We gave examples of the USDA food pyramid, recommended low calorie options, focused on appropriate serving sizes, and offered referral to nutritionists. Several patients became frustrated with me, because they were unable to lose weight. They tried to eat less and exercise more. A common theme was that exercise was impossible due to the arthritis and they could only be hungry for so long until their willpower was exhausted. Some patients decided to find another orthopedic surgeon that didn't care about their risk factors. Some patients decided to undergo bariatric surgery (sleeve gastrectomy) and lost weight rapidly, but this seemed to be an extreme measure to control weight.
One day I was discussing this information with a couple. The husband was rail thin, and his wife (who was here to discuss joint replacement) was very heavy. While explaining my concerns and discussing nutrition with this couple I had a life changing revelation. The husband explained that they both eat the same food, that his wife often ate less than he did, and that he knew that she did not snack or eat secretly because she didn't drive and he did all the food shopping. I suddenly realized something we were never taught.
Different people must process calories differently. And maybe all calories are not equal?

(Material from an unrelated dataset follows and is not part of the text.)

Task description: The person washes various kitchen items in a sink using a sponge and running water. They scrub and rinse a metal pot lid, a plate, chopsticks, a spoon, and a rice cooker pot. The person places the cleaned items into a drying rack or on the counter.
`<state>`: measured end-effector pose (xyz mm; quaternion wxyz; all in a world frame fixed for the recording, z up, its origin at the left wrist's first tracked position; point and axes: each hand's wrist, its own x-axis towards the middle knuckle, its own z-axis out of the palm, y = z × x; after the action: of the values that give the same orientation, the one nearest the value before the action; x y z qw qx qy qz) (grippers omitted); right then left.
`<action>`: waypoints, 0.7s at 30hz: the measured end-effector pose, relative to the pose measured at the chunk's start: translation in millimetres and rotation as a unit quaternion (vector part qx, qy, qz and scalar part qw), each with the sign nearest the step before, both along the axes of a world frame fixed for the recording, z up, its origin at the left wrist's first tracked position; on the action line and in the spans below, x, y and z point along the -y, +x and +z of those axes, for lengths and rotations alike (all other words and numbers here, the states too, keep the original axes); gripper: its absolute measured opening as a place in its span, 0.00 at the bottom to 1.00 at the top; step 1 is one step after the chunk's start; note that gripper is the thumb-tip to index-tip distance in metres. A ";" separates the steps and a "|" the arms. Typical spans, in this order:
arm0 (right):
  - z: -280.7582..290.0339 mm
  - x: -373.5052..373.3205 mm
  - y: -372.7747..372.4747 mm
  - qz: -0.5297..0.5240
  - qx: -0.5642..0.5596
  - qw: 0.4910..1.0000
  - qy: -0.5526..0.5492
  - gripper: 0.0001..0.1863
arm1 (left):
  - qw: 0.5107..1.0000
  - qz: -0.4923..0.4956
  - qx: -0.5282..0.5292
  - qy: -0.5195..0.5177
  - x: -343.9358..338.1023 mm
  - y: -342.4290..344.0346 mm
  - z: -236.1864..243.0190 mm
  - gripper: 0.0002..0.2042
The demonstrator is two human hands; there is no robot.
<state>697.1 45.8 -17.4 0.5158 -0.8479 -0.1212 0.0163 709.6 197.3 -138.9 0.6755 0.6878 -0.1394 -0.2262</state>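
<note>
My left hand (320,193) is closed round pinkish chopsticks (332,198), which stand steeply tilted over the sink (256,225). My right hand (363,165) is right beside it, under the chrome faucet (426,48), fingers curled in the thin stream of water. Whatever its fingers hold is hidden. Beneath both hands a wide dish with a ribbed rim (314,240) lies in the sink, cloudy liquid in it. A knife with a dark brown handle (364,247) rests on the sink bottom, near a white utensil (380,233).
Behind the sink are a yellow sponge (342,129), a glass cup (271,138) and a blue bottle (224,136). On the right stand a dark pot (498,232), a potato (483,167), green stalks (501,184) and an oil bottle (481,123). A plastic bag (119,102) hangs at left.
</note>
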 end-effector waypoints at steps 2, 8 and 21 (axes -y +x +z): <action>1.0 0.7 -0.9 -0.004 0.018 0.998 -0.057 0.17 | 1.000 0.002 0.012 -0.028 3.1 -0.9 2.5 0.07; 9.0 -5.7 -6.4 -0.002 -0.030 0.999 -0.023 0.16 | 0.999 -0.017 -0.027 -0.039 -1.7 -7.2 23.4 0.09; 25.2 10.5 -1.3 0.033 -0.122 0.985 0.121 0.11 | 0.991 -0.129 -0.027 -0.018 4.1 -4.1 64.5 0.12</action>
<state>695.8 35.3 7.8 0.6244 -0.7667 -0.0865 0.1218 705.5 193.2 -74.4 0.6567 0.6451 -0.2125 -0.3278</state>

I began researching alternatives to the standard American diet. I came across a very interesting book. "The Big Fat Surprise" by Nina Teicholz. This book alleged that all of what I knew about nutrition, despite my training as a physiology major in college, and medical school was wrong. This prompted me to read yet another book. "Good Calories, Bad Calories" by Gary Taubes. I couldn't get enough. I came across a podcast "Bulletproof Radio" by Dave Asprey. Self-described as a "bio-hacker" this network security expert managed to lose over 100 pounds and keep it off eating a high-calorie, high-fat diet. Since then I have read many thousands of pages and listened to hundreds of hours on diet, nutrition, biochemistry, and exercise. The recurrent message was that carbohydrates aren't as healthy as we think and fat isn't necessarily dangerous. Our modern diet has progressively emphasized processed carbohydrates and excluded dietary fats. While the evidence suggests that Americans are indeed following the recommendations, our difficulty with obesity, diabetes, heart disease, and dementia continues to worsen.

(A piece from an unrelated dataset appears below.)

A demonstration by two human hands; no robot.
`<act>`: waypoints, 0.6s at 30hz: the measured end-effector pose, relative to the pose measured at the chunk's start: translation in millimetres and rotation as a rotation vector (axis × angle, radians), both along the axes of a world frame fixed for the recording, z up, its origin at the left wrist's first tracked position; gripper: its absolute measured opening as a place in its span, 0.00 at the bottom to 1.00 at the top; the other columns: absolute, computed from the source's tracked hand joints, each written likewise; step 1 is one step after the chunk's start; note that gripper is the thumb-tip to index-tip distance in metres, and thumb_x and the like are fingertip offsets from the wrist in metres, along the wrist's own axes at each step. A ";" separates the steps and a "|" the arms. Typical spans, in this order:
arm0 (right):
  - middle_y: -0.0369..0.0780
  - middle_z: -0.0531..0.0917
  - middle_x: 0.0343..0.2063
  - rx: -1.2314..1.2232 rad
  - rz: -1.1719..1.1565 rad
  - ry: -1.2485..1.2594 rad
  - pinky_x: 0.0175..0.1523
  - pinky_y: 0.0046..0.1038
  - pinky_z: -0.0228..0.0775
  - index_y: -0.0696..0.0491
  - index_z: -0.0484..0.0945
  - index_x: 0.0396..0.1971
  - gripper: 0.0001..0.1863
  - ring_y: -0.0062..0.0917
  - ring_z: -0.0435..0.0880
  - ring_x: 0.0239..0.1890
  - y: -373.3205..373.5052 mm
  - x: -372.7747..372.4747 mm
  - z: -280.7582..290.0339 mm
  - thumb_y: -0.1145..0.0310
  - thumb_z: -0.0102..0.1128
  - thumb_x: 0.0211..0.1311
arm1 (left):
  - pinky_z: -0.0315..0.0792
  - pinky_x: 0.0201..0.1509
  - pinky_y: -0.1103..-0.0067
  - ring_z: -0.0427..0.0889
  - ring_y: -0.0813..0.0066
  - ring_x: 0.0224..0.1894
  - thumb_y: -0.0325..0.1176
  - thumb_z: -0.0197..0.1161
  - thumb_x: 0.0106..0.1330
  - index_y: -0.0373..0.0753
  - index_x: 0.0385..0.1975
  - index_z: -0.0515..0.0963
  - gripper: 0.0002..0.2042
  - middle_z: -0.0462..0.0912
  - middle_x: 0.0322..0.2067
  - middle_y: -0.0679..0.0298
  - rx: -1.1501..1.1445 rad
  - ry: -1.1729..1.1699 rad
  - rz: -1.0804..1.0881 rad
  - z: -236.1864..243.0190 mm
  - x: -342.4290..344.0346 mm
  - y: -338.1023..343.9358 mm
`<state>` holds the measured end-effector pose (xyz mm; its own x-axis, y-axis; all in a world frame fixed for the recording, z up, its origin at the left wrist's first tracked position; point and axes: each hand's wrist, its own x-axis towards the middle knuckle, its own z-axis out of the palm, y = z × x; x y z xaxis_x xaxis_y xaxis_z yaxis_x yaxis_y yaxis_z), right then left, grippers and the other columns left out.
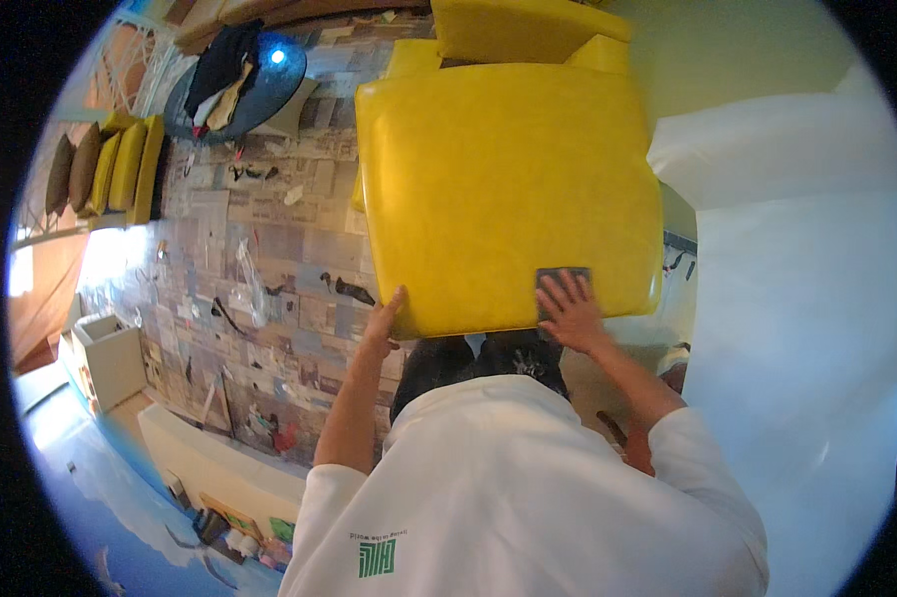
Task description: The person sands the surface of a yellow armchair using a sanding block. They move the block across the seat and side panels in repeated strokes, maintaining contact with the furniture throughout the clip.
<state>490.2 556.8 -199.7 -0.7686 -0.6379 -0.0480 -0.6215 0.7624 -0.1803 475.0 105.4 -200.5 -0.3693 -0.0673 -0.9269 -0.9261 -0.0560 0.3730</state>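
A large yellow seat cushion point(508, 189) with a glossy, leather-like cover is in front of me, its near edge by my legs. At its near left corner, my left hand point(384, 320) is closed on the edge, with the thumb at the top side and the fingers partly hidden. My right hand point(572, 310) lies open on a dark grey pad point(562, 273) near the front edge, right of the middle. The fingers are spread over the pad and press it against the cover. Whether it is a cloth or a sponge, I cannot tell.
Behind the cushion stands a yellow armchair point(533, 30). A dark round table point(281, 85) holds folded clothes. Yellow seating with brown pillows point(85, 169) is at the far left. Scraps and strips litter the patchwork floor point(309, 224). A large white sheet point(806, 298) hangs at right.
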 end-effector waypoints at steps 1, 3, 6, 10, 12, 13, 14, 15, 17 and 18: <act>0.40 0.57 0.84 0.034 -0.060 -0.003 0.84 0.60 0.40 0.45 0.68 0.78 0.41 0.48 0.48 0.85 10.6 4.0 3.8 0.42 0.64 0.71 | 0.66 0.71 0.39 0.62 0.39 0.79 0.72 0.66 0.68 0.51 0.85 0.47 0.54 0.57 0.81 0.46 -0.001 0.108 0.027 -8.2 -1.7 2.0; 0.41 0.56 0.84 0.053 -0.156 -0.003 0.83 0.62 0.41 0.46 0.69 0.78 0.41 0.50 0.48 0.85 4.9 5.9 6.0 0.42 0.64 0.71 | 0.70 0.69 0.42 0.64 0.44 0.78 0.71 0.65 0.69 0.50 0.85 0.47 0.53 0.59 0.79 0.49 0.012 0.243 0.074 -28.1 -4.8 0.7; 0.43 0.56 0.84 0.026 -0.224 0.001 0.83 0.63 0.41 0.49 0.69 0.77 0.40 0.53 0.47 0.85 -45.9 -4.9 5.5 0.43 0.63 0.72 | 0.71 0.68 0.44 0.66 0.43 0.77 0.72 0.64 0.69 0.51 0.85 0.48 0.52 0.58 0.80 0.50 0.099 0.161 0.254 -51.9 -7.7 -8.3; 0.44 0.57 0.83 -0.015 -0.137 0.027 0.83 0.63 0.41 0.50 0.68 0.78 0.40 0.54 0.47 0.85 -159.8 -39.7 1.7 0.43 0.60 0.74 | 0.56 0.72 0.33 0.54 0.42 0.82 0.75 0.58 0.70 0.56 0.85 0.49 0.50 0.55 0.82 0.53 0.109 -0.027 0.235 -44.4 -1.8 -17.3; 0.44 0.57 0.83 -0.024 -0.053 -0.070 0.83 0.63 0.39 0.50 0.68 0.78 0.41 0.54 0.48 0.85 -218.3 -58.2 3.3 0.42 0.59 0.74 | 0.53 0.71 0.31 0.51 0.43 0.83 0.75 0.54 0.72 0.58 0.85 0.49 0.48 0.54 0.83 0.56 0.148 0.056 0.237 -31.5 0.3 -12.8; 0.43 0.57 0.83 -0.069 -0.021 0.003 0.84 0.63 0.39 0.50 0.68 0.78 0.40 0.53 0.48 0.85 -243.2 -66.9 4.3 0.43 0.59 0.74 | 0.53 0.71 0.31 0.51 0.44 0.83 0.75 0.53 0.73 0.59 0.85 0.49 0.47 0.53 0.83 0.57 0.157 0.080 0.219 -25.5 -0.5 -12.2; 0.42 0.58 0.83 -0.062 0.005 0.009 0.84 0.62 0.38 0.49 0.69 0.78 0.39 0.52 0.48 0.85 -264.6 -75.9 5.4 0.43 0.59 0.74 | 0.53 0.70 0.31 0.51 0.44 0.83 0.75 0.52 0.73 0.60 0.85 0.48 0.46 0.52 0.84 0.58 0.155 0.092 0.217 -20.8 -1.5 -11.0; 0.41 0.58 0.83 -0.087 0.010 0.005 0.84 0.61 0.38 0.49 0.69 0.78 0.39 0.51 0.49 0.85 -282.7 -85.2 6.6 0.43 0.59 0.74 | 0.53 0.70 0.32 0.52 0.44 0.83 0.75 0.52 0.74 0.61 0.85 0.48 0.46 0.51 0.84 0.59 0.146 0.095 0.193 -18.3 -4.8 -10.3; 0.40 0.59 0.83 -0.099 0.027 -0.040 0.85 0.60 0.37 0.48 0.69 0.78 0.39 0.49 0.49 0.85 -300.5 -105.6 9.1 0.43 0.57 0.75 | 0.58 0.67 0.33 0.59 0.46 0.79 0.75 0.51 0.74 0.60 0.84 0.50 0.44 0.56 0.81 0.58 0.129 0.124 0.138 -19.8 -12.6 -10.1; 0.40 0.59 0.83 -0.121 -0.009 0.001 0.85 0.59 0.37 0.48 0.68 0.79 0.39 0.48 0.49 0.85 -299.7 -113.1 10.6 0.43 0.57 0.75 | 0.60 0.65 0.33 0.63 0.47 0.77 0.75 0.51 0.74 0.60 0.83 0.51 0.44 0.58 0.80 0.58 0.120 0.139 0.111 -23.2 -16.8 -10.7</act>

I never had a weight problem. Like most people I had gained a bit of weight since high school, but appeared fit. Nevertheless, I decided to do an experiment on myself. I began a high-fat, low carbohydrate diet. Just like the diet we discredited in medical school. My plan was to try this for 2 weeks. The changes were immediate. I felt much better. I lost 10 pounds and my pants were loose. I decided to extend the experiment for another month. I was so amazed at the results it is now 2 years later and I continue to eat this way. I lost a total of 25 pounds. My waistline shrunk by 3 inches. My body fat percentage is now 10%.
This was awesome, but it gets much better:
I was always mildly hypertensive (high blood pressure), and I had an occasional migraine. By the end of my first 2 week experiment, my blood pressure was perfectly normal. I have not had another migraine since the week before changing my diet. I still have a "type A" personality, but my colleagues have noticed that I am much more relaxed. I have noticed improved mental sharpness, and physical stamina.
Although this experiment was started in secret, the results were immediately obvious to friends, family members, and colleagues. Once I finished reassuring everyone that I was not ill, I then had to explain how dramatically reducing my carbohydrate intake and increasing my fat intake was responsible for my dramatic weight loss.
Even more amazing, is that my weight loss occurred rapidly and without hunger.
I believe there is mounting evidence that the long-term consumption of processed carbohydrates and exclusion of dietary fats is responsible for most of the health problems in western society. Subsequent blog postings will further develop these concepts.